▽

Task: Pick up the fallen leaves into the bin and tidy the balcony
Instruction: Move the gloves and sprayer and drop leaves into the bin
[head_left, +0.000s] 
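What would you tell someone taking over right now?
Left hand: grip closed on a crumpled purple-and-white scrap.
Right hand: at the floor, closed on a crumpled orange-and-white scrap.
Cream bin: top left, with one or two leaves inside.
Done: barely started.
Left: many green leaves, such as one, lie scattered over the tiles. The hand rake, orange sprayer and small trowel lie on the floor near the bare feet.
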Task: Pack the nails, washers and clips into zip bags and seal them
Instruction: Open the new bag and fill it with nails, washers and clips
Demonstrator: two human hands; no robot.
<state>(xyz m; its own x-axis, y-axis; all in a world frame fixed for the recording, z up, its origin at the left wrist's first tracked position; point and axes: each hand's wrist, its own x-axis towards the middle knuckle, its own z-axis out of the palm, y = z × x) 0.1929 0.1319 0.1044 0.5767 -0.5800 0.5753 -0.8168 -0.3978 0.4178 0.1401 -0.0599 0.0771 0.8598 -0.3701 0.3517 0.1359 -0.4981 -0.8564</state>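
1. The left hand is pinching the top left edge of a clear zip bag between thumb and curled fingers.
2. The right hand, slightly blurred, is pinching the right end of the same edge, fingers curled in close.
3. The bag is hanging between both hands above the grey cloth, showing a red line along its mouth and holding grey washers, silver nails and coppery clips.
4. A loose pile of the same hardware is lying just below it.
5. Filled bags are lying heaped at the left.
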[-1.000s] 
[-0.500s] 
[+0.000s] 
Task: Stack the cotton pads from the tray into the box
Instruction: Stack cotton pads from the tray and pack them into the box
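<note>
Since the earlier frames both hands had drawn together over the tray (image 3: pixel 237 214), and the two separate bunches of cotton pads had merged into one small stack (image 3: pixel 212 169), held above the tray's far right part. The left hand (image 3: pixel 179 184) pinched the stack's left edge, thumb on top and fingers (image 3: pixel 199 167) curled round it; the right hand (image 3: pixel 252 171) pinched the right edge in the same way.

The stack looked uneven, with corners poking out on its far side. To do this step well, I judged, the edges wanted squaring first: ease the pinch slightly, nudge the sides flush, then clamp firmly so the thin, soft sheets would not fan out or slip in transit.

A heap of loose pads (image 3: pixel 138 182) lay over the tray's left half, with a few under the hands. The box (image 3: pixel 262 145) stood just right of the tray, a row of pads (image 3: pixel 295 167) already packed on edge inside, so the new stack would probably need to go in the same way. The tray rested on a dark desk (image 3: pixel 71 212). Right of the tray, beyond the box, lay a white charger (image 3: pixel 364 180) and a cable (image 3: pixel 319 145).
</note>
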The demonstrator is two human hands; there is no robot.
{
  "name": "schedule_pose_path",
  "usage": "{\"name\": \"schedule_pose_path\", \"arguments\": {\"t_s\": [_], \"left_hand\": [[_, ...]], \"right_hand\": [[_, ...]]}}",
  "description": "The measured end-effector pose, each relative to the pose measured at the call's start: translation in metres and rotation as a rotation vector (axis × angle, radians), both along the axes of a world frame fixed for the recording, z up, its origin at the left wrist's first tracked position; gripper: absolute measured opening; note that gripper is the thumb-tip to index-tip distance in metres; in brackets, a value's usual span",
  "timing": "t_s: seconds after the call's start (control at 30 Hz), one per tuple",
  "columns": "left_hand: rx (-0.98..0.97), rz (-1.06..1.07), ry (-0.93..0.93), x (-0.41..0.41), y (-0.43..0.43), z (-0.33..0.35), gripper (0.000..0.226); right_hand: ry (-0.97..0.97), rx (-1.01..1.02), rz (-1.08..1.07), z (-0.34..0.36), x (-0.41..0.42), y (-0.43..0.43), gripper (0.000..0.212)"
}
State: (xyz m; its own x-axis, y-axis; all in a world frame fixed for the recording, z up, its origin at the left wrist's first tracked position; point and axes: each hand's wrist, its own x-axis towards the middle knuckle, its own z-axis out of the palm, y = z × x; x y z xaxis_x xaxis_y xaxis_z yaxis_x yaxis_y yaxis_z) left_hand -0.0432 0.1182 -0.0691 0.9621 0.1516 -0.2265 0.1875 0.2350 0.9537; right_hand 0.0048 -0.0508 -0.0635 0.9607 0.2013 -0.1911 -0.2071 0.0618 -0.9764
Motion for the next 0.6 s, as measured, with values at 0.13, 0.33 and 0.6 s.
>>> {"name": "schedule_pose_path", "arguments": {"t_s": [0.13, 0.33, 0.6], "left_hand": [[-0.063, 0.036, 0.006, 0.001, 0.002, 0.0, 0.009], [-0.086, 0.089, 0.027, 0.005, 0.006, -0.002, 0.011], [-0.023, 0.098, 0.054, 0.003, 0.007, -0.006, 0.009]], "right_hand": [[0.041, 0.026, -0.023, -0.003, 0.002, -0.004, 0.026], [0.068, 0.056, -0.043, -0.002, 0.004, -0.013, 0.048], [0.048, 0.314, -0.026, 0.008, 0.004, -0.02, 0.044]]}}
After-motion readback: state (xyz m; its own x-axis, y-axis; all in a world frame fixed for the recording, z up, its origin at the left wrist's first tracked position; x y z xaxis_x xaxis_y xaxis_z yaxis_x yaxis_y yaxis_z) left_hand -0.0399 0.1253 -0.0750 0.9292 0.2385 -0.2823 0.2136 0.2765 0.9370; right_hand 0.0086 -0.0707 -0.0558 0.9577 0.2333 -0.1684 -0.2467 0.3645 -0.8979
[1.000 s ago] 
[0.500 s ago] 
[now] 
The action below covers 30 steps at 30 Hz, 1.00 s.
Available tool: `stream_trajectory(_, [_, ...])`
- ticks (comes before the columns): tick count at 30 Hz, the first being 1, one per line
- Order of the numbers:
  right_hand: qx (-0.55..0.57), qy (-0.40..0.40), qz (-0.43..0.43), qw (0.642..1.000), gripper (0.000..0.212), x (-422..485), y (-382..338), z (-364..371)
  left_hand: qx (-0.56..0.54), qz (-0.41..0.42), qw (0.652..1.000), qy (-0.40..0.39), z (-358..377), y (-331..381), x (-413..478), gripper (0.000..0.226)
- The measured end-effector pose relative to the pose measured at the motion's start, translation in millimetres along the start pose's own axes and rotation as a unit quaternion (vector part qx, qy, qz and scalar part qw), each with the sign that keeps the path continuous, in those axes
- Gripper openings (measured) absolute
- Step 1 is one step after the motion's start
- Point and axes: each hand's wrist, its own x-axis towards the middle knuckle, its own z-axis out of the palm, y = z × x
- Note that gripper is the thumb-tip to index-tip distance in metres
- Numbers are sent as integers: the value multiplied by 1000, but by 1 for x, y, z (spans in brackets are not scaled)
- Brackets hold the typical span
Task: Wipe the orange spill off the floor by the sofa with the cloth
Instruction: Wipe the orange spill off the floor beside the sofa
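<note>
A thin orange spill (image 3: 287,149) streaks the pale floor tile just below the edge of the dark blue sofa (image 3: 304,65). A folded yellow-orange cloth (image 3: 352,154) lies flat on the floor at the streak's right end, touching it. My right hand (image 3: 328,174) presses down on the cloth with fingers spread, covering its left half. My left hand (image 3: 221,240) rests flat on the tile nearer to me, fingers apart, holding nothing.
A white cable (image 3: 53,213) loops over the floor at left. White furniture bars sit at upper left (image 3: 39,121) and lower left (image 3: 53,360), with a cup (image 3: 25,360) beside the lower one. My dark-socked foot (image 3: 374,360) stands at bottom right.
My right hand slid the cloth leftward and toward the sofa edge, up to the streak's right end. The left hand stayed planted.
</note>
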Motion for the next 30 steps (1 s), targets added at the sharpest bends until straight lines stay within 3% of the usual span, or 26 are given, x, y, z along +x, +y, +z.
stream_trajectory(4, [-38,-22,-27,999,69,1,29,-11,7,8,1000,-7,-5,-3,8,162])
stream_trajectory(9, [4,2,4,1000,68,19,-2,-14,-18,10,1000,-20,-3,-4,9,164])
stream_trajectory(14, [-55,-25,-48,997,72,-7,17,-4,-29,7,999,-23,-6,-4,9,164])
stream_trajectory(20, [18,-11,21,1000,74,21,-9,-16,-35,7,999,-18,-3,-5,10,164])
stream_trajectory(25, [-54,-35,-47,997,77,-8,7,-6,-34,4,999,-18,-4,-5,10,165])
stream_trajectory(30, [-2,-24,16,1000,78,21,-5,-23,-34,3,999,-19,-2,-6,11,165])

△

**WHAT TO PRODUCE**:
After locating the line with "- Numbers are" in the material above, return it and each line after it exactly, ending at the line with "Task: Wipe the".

**YOUR SOLUTION**:
- Numbers are sent as integers: the value multiplied by 1000, but by 1 for x, y, z (spans in brackets are not scaled)
- Brackets hold the typical span
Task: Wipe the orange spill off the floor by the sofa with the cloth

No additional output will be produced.